Я - как сейчас помню - сглотнул и говорю; спокойно так, изо всех сил спокойно:
- Мы неверно посчитали, государь. Я еще не мужчина сегодня - ребенок!..
- Не сердись, Тезей, - говорит. А голос - ну прямо жалобный.
"Надо его послушаться, - думаю. - Он связал меня своей добротой. К тому же он и отец мне, и царь, и жрец - трижды он свят для меня перед Вечноживущим Зевсом... Но ведь у него духу не хватает встретить лицом к лицу даже меня. За что он там взялся своими трясущимися руками?.." А сам трясусь хуже его; что-то страшное нависло, не знаю что; будто черная тень от солнца отгородила.
Стоим так, молчим - и тут подходит из Дворца один из придворных, тупой медлительный малый:
- Царь Эгей, - говорит, - я тебя повсюду ищу. Все юноши и девушки уже на площади, и критский офицер сказал, что, если ты не придешь, то он не станет ждать жеребьевки, а сам выберет четырнадцать человек.

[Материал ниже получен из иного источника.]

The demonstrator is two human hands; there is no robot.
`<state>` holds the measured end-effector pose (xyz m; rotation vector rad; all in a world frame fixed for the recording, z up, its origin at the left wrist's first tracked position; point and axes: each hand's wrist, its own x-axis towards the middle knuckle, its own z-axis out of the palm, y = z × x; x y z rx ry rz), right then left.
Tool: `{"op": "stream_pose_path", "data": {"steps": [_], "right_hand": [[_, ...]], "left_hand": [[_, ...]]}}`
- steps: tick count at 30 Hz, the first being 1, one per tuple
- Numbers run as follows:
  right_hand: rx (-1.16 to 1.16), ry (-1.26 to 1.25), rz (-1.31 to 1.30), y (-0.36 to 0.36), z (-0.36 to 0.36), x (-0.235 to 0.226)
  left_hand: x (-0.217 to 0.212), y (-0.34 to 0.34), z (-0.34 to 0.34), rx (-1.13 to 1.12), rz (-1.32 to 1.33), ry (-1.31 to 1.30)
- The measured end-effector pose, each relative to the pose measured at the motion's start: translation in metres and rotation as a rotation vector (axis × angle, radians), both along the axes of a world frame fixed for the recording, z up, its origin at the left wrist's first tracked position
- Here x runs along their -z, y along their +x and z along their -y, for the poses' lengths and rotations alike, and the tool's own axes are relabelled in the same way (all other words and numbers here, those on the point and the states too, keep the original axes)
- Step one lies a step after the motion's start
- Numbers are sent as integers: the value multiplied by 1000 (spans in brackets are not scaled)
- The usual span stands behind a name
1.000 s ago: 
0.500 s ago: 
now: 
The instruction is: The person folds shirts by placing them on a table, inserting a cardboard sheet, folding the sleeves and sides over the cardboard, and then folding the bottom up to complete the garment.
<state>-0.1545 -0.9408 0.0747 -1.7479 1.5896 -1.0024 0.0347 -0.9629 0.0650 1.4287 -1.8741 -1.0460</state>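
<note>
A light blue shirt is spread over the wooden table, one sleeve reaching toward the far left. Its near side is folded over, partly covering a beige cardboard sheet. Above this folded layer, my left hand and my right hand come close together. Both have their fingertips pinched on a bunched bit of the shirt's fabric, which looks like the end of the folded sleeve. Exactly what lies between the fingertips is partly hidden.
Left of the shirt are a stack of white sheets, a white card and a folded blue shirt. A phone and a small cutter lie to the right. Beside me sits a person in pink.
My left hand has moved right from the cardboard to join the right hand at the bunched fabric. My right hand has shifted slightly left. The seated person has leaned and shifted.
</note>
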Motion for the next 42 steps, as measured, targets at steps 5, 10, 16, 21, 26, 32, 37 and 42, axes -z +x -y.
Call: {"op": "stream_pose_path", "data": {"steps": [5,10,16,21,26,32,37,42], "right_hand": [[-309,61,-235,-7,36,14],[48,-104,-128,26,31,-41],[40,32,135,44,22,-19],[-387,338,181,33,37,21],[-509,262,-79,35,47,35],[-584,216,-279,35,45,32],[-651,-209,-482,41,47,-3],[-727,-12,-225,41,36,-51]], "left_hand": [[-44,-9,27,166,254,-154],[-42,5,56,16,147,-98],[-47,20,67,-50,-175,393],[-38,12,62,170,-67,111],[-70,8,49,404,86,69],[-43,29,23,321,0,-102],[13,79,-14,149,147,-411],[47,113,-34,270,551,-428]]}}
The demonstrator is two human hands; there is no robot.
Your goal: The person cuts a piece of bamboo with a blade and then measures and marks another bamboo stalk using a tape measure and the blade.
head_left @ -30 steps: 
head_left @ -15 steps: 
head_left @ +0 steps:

Отец резко вдохнул, сказал тихо:
- Убирайся, болван! - Тот оторопело вышел, мы остались, глядим друг на друга...
- Отец, - говорю, - прости, что я погорячился - я ж не знал... Но почему ты не сказал мне?
Он ничего не ответил, только сжал рукой лоб.
- Уйти через боковые ворота и бежать, - говорю, - это ж каким дураком я бы выглядел! Громы Зевса!.. Я - владыка Элевсина... Даже у критян не станет наглости увозить царя. С какой стати мне прятаться?.. Сейчас мне надо быть там, внизу, в старой одежде, чтобы показать людям, что я не праздную, когда у них горе. И кроме того, я должен отослать домой Товарищей; это ж просто непристойно, чтобы они разгуливали здесь, когда афинских ребят забирают, таких вещей нельзя допускать... Где глашатай? Пускай вызовет их сюда.